- American theatrical release poster
- Directed by: Seiji Chiba
- Written by: Seiji Chiba
- Produced by: Seiji Chiba Yoshinori Chiba
- Starring: Shuuji Kashiwabara Mika Hijii Ben Hiura
- Cinematography: Tetsuya Kudô
- Edited by: Seiji Chiba
- Production company: Nikkatsu (as Sushi Typhoon)
- Distributed by: Nikkatsu 8 Films
- Release date: July 3, 2010 (NYAFF);
- Running time: 83 minutes
- Country: Japan
- Language: Japanese
- Budget: $600,000

= Alien vs Ninja =

Alien vs Ninja (エイリアンVSニンジャ), also known as AvN, is a 2010 Japanese martial arts science-fiction comedy film written and directed by Seiji Chiba.

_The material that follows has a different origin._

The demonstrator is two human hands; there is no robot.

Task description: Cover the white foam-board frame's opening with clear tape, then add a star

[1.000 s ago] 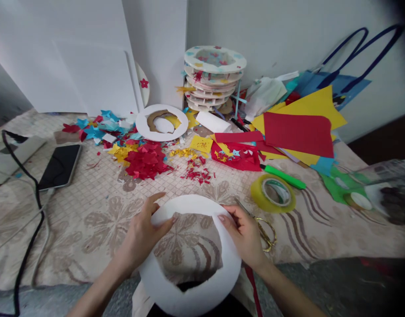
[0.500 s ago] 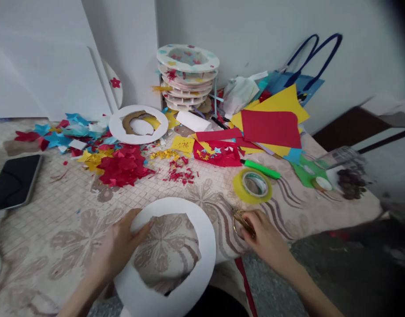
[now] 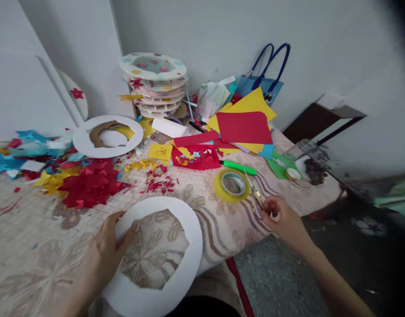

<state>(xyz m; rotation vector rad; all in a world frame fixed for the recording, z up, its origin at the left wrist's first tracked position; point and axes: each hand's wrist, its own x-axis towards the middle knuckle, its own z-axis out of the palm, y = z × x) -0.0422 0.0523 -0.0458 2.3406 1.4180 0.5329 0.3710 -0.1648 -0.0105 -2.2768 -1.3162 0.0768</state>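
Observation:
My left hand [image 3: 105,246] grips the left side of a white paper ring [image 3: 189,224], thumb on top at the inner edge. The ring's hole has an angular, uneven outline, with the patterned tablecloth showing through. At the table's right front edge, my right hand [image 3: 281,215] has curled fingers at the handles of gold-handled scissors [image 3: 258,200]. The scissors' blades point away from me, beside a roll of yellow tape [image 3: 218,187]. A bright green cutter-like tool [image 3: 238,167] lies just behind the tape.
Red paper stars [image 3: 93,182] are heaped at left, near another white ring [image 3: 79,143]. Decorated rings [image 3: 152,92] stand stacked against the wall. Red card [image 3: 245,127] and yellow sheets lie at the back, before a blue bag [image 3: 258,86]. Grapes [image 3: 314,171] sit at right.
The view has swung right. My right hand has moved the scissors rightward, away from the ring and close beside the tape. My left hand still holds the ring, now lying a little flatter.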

Produced by Nikkatsu studios, the film was slated for release in July 2010. The US DVD and Blu-ray were released February 22, 2011.

==Plot==
A band of ninja warriors, led by an Iga ninja named Yamata and his comrades Jinnai and Nezumi, are assigned to investigate the crash of a mysterious object from the sky. Upon arriving at the crash site, they discover the remains of other ninjas that have been brutally torn apart. Shortly after joining forces with another band of ninjas led by the kunoichi Rin, they encounter a boy whose village was massacred by an unknown assailant. Before they can get any further explanation from him, the ninjas are attacked by the assailants, who reveal themselves to be aliens from another planet. After a grueling battle that takes the lives of several ninjas, Yamata, Rin and Jinnai kill three of the aliens, but one of them retreats and takes Jinnai with it. A cowering Nezumi rushes back to his home village, only to see the villagers massacred by the aliens. He runs for his life, but is cornered by the alien, which swiftly decapitates him as his head lands on a temple post for a crow to feed on.

Jinnai wakes up at an abandoned temple, hanging upside down along with corpses of other ninjas. He discovers an organism lurking within his throat, but before he can react, it takes over his body. The boy leads Yamata and Rin to the temple, only to be surrounded by Jinnai and the dead ninjas, who are being manipulated by small organisms secreted from the alien's nostrils. The possessed Jinnai and the dead ninjas utter English expletives before Yamata takes one down to shut them up. After discovering a pair of eyes peeking from a dead ninja's mouth, Yamata tells Rin to target the dead ninjas' throats. Rin dispatches the ninjas by ejecting the organisms from their throats while Yamata shoves his hand through Jinnai's mouth to extract the symbiote controlling him. After a long struggle, Yamata frees Jinnai from the alien's control. Yamata then squares off against the last alien in a cave. Overpowered by Yamata's skills, the alien sprouts wings to fly out of the scene, but Yamata grabs its leg before taking off. The alien attempts to shake Yamata off its back, but Yamata places a bomb on it and jumps off before it explodes. Yamata lands safely and reunites with his comrades before they return home, unaware that the boy has one of the organisms in his bag.

==Cast==
- Masanori Mimoto as Yamata
- Shuji Kashiwabara as Jinnai
- Donpei Tsuchihira as Nezumi
- Mika Hijii as Rin
- Yuuki Ogoe as Nishii
- Ben Hiura as Iga Master

==Production==
The project was first announced at the 2009 Asian Film Festival. In November 2009, it was announced that distribution rights were sold by Nikkatsu to Revolver Entertainment for the United Kingdom and to M Pictures for Thailand. The sale marked Nikkatsu's first such deal with London and Los Angeles-based Revolver. Alien vs Ninja is the first title for Nikkatsu's new label Sushi Typhoon. Principal filming was completed in early 2010, and the film's world premiere was at the New York Asian Film Festival on July 3, 2010.

==Release==
Alien vs Ninja premiered at the 2010 New York Asian Film Festival on July 3, 2010. It was released in Japan on July 23, 2011.

==Reception==
On Film Business Asia, Derek Elley gave the film a 6 out of 10, calling it an "enjoyably trashy ninja nonsense that's smarter than its appears at first glance."